In the middle of that season, we often have what I call "the monsoon season"--days and days of rain, followed by days and days of mud. It's not the lukewarm respite of summer rain; it's a cold rain--a rain that goes back and forth between brisk and drizzle, with occasionally a downpour and thunder in between. It might shut off a few hours and start back up. But it will carry on like that for 3 or four days. It's a fairly colorless landscape--the grass hasn't really started greening up, the trees are bare save for evolving buds, the sky is gray to an almost gray-brown. It comes at a time my pineal gland is desperately screaming for more light. Yes, the days are lengthening, but not fast enough!
I find that in this little short local season, the obsessive-compulsive side of me gloms on to the noise of the rain--hearing it all the time and getting tired of it. I hear it wax, wane, speed up, stop and start again. It seems the quieter my house is, the more the noise of that almost constant rain creeps into my brain. I can lie in bed in the wee hours of the morning and have it stop me from falling back asleep. Then suddenly, like a fever breaking, the rain stops--yet it had to have stopped a while for me to notice it!
But the fact remains that without that short season of cold, seemingly never-ending rain, the ground would not be prepared for the emergence of all that green grass and spring flowers.
I've discovered the NE Missouri landscape is not the only place where that short little cold rain monsoon occurs--I'm prone to spiritual monsoon seasons, too.
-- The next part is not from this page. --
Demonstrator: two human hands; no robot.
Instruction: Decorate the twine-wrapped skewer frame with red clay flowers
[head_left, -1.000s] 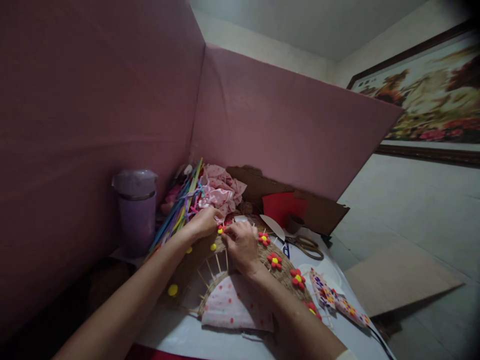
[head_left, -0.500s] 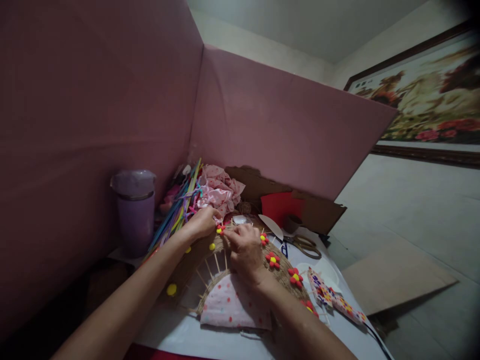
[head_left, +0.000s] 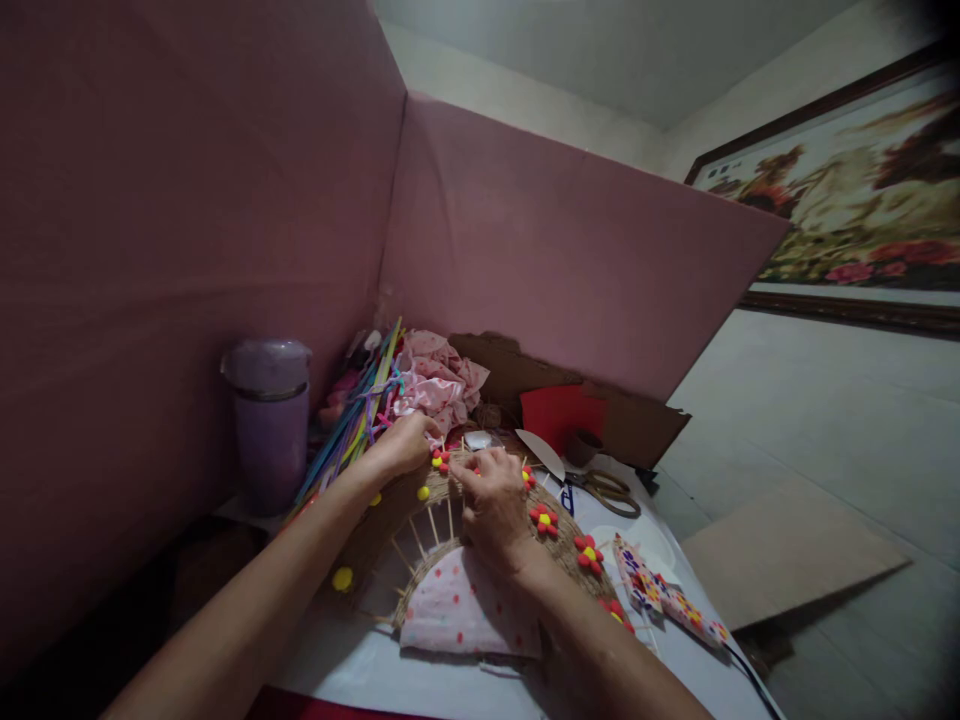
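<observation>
A half-round fan-shaped twine piece (head_left: 382,540) lies before me, with thin sticks radiating from its centre of dotted white cloth (head_left: 457,610). Red flowers with yellow centres, such as this flower (head_left: 544,519), run along its right side; plain yellow dots (head_left: 343,578) sit on the left. At the top edge, my left hand (head_left: 407,442) is closed with bent fingers beside a red petalled flower (head_left: 439,460). My right hand (head_left: 495,505) rests over the twine band just right of that flower, thumb and fingers pinched together. Whatever lies between those fingertips is hidden.
Scissors (head_left: 607,490) and a flower-patterned glue gun (head_left: 667,595) with a cord lie at the right. Crumpled pink cloth (head_left: 439,375), colourful pipe cleaners (head_left: 345,425) and a purple lidded container (head_left: 270,430) stand behind and left. Pink panels (head_left: 540,250) enclose the back.
My right fingertips have drawn slightly right, away from the top flower. My left hand stays in nearly the same place.
</observation>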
I have little spells where it seems my prayer time and my pondering time becomes a never-ending stream of consciousness--always active, yet always quiet--much like a constant rain--where I hear it a little while, it fades in the background, comes forward again. Back and forth, back and forth--but the noise of the rain never stopping. Yet I still sense "quiet spots" despite the fact I know there is constant noise.
When I step out into that spiritual "rain," it's cold--I can feel it more than usual. It feels wetter, more piercing, more irritating than usual. But it's the "constancy" of this season that catches my attention. I'm either constantly feeling or hearing it, some moments almost imperceptibly, some noticeably, but "always there."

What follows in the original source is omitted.